**Task goal:** Each line below with the word "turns" needs to be copied.

**Exercise data:**
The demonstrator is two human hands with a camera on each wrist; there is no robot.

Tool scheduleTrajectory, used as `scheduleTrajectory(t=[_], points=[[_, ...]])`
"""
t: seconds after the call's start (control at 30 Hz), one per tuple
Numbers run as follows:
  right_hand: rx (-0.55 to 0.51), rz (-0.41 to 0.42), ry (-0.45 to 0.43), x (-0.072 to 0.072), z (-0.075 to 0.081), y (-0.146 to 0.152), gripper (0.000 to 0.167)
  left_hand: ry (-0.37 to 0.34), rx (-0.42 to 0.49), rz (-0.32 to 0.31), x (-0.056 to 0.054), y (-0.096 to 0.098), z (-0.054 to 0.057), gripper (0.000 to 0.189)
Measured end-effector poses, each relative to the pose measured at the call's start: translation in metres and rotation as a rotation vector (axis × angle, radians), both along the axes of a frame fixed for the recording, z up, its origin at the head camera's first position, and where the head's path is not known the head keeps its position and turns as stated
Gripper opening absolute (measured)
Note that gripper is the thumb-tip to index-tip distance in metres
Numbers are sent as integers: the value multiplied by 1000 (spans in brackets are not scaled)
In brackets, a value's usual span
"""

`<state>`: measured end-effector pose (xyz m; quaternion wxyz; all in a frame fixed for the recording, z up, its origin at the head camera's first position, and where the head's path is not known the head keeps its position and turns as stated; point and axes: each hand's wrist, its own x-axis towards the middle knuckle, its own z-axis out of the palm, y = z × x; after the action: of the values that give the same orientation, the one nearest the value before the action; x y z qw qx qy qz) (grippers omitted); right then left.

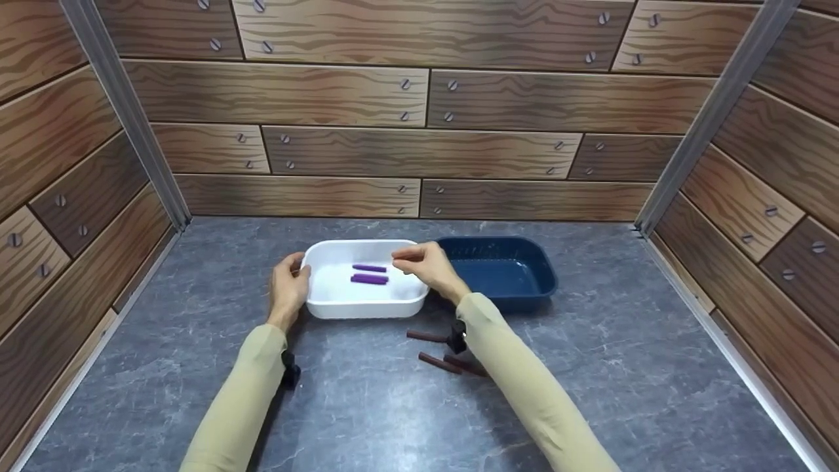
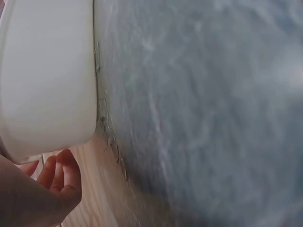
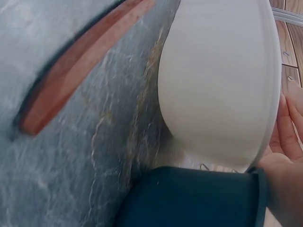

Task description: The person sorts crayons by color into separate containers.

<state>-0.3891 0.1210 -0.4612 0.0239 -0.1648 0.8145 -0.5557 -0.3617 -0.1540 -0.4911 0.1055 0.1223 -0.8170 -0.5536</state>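
Note:
My left hand (image 1: 288,290) holds the left end of a white rectangular dish (image 1: 364,309), its thumb over the rim and its fingers outside. In the left wrist view its fingers (image 2: 71,170) bend beside the dish's end wall. Over the dish's right side hovers my right hand (image 1: 432,269), thumb and fingers extended leftward with a small gap between the tips and nothing seen in it. Inside the dish lie a separate purple stick (image 1: 369,267) and, just nearer, purple sticks (image 1: 369,279) side by side.
A dark blue dish (image 1: 518,303) stands against the white one's right side. Brown sticks (image 1: 439,362) lie on the grey marbled tabletop (image 1: 354,400) in front, partly under my right forearm. Wood-plank-patterned walls (image 1: 419,151) enclose the back and both sides.

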Motion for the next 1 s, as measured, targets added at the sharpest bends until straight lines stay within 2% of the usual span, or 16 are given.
scheduleTrajectory(t=[0.13, 0.33, 0.53, 0.67, 0.77, 1.0], points=[[1, -8, 13, 0, 1, 6, 26, 34, -15, 12, 0, 0, -1, 40], [0, -18, 9, 3, 3, 14, 27, 91, -37, 84, 1, -1, -1, 36], [1, -13, 42, 11, 3, 25, 24, 145, -40, 142, 4, 4, 5, 32], [8, -12, 57, 15, 2, 34, 24, 189, -33, 133, 8, 12, 11, 31], [-27, -8, 56, 18, 1, 42, 23, 235, -40, 120, 11, 19, 13, 30], [-70, -48, 71, 25, 0, 67, 27, 397, -163, 97, 17, 33, 15, 26]])
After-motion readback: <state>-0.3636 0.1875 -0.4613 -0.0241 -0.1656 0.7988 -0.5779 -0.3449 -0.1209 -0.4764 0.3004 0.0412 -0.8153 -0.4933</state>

**Answer space:**
Measured end-effector poses, each relative to the pose measured at the call's start: translation in metres and rotation as a rotation vector (axis × angle, radians), both along the axes of a frame fixed for the recording, z up, its origin at the head camera's first position, and where the head's path is not known the head keeps its position and turns as stated
`<state>`: measured end-effector pose (xyz m; quaternion wxyz; all in a frame fixed for the recording, z up, its origin at the head camera's first position, and where the head's path is not known the head keeps its position and turns as stated; point and axes: each hand's wrist, its own x-axis towards the middle knuckle, its own z-axis out of the palm, y = z × x; after the action: of the values that give the same orientation, the one nearest the value before the action; x y z qw qx qy qz) (grippers omitted); right then left.

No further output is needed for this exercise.